YOUR GOAL => Only one stretch of the data below is wanted: the lines starting at the one with "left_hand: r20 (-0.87" and ending at the one with "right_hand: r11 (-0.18", both included, given again exactly.

(Dataset items)
== Segment start ==
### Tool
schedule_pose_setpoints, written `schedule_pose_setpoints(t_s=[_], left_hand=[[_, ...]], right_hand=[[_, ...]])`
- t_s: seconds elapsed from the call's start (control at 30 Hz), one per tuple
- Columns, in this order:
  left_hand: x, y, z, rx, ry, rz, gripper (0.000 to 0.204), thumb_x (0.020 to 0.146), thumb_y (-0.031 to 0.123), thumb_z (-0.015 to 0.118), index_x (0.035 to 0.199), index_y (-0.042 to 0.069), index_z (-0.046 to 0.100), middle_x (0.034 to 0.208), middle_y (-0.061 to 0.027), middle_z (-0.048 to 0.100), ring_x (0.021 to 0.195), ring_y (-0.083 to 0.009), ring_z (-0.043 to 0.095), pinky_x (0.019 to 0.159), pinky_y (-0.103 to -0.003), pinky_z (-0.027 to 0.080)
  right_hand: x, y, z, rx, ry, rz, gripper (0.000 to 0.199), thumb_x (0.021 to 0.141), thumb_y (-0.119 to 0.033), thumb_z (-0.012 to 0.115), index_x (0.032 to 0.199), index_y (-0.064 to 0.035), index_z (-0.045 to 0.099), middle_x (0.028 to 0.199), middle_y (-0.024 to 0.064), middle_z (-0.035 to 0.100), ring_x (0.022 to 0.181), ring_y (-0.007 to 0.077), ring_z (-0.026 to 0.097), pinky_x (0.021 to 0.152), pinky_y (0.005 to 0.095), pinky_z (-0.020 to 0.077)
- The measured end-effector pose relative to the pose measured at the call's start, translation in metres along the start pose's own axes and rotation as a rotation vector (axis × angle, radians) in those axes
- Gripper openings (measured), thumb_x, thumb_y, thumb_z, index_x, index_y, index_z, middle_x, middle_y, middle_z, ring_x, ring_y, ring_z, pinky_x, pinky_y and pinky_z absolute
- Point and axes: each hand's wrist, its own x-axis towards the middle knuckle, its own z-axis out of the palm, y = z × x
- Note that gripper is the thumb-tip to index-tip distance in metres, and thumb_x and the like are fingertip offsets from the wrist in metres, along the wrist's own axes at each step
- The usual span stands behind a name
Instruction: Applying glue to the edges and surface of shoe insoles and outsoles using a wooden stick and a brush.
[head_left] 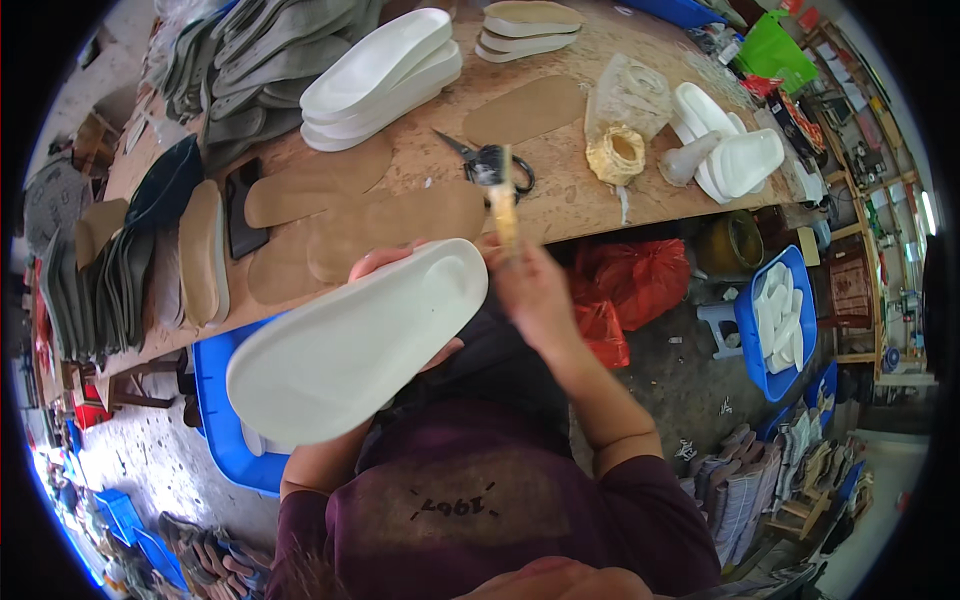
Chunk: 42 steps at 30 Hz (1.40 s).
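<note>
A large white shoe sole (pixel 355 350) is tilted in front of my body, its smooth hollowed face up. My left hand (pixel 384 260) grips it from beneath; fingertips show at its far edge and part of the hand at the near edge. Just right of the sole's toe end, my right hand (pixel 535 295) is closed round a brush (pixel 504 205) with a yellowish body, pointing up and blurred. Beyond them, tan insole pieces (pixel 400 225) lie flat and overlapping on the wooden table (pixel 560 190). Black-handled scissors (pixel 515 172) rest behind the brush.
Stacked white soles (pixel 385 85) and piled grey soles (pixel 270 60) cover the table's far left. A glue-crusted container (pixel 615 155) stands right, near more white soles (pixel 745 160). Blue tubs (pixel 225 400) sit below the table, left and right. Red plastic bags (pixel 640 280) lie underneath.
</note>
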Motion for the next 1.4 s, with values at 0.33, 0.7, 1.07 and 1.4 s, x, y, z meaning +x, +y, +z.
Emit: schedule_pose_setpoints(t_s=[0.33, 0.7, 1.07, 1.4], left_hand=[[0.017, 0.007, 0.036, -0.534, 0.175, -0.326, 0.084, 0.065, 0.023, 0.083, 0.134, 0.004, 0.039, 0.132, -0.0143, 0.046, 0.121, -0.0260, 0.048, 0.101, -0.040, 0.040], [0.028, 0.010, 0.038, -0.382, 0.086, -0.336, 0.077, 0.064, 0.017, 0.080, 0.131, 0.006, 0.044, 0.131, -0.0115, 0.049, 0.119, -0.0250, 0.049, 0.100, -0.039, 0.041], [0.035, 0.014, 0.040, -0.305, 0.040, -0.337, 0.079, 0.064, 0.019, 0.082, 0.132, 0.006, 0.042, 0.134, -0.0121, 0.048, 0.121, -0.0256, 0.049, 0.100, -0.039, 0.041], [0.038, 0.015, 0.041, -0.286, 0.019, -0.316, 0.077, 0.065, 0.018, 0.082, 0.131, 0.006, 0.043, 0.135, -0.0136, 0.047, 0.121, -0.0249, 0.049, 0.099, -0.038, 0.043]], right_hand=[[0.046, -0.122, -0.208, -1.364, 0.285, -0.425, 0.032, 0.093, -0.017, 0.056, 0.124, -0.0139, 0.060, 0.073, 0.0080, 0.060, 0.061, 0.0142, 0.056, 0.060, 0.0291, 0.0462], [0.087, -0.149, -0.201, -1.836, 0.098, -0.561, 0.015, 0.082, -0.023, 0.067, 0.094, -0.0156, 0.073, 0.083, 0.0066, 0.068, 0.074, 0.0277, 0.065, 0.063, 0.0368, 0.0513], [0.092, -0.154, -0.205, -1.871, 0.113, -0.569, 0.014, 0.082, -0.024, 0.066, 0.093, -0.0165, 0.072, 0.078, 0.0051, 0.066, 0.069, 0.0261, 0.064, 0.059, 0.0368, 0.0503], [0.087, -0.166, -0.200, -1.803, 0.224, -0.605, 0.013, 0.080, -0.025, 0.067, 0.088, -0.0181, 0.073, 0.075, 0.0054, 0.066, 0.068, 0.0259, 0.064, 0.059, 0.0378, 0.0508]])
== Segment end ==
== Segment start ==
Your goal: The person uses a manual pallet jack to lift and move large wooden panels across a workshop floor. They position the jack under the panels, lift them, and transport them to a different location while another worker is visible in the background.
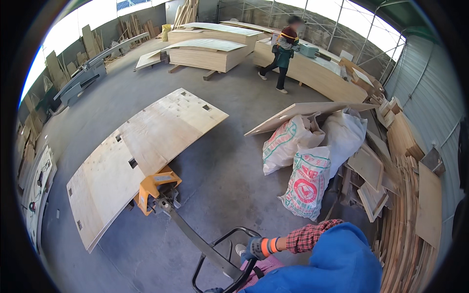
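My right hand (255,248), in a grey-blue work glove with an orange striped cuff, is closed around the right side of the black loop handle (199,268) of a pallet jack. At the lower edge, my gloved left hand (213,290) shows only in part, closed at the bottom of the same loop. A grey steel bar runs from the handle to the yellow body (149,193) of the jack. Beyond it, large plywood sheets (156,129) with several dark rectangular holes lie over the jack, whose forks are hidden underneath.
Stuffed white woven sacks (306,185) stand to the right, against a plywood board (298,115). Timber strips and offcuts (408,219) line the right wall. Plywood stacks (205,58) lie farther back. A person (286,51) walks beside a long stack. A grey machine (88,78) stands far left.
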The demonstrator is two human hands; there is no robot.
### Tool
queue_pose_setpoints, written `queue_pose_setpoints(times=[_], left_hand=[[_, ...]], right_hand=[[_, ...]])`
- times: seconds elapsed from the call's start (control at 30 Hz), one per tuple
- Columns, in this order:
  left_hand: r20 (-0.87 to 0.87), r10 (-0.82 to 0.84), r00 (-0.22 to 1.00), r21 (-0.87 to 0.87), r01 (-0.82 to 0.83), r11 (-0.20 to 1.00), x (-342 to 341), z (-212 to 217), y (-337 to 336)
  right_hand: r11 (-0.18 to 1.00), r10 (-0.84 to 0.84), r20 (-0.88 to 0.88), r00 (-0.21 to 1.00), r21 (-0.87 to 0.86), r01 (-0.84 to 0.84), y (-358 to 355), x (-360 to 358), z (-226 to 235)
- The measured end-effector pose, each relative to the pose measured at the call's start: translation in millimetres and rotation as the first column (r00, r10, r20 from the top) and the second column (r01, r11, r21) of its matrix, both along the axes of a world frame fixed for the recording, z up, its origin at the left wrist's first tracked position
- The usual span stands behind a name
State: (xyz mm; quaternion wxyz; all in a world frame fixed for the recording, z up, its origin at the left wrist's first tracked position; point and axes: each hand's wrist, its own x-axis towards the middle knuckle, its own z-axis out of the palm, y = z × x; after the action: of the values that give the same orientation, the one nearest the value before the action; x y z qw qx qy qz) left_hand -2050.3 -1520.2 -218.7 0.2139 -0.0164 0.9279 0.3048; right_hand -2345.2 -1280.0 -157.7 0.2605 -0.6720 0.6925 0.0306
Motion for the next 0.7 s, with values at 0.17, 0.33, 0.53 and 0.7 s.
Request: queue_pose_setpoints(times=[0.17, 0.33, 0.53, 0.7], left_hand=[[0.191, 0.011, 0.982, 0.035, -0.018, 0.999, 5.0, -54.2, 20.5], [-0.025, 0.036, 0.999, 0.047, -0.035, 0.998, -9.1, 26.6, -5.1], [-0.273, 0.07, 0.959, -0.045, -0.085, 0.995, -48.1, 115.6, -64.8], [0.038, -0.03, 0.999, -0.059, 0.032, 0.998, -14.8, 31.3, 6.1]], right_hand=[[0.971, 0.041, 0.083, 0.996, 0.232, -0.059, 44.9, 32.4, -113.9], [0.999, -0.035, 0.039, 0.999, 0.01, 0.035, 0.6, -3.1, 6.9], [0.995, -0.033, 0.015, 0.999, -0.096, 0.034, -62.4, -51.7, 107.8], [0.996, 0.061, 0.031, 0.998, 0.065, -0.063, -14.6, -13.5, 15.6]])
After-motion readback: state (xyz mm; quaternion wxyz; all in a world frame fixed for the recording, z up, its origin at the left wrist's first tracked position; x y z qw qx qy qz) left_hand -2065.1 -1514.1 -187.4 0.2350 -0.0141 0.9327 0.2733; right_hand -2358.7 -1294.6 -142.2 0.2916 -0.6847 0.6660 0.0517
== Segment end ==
TASK RESULT =>
  left_hand: r20 (-0.87 to 0.87), r10 (-0.82 to 0.84), r00 (-0.22 to 1.00), r21 (-0.87 to 0.87), r01 (-0.82 to 0.83), r11 (-0.20 to 1.00), x (-342 to 341), z (-212 to 217), y (-337 to 336)
  right_hand: r11 (-0.18 to 1.00), r10 (-0.84 to 0.84), r20 (-0.88 to 0.88), r00 (-0.21 to 1.00), r21 (-0.87 to 0.86), r01 (-0.84 to 0.84), y (-358 to 355), x (-360 to 358), z (-226 to 235)

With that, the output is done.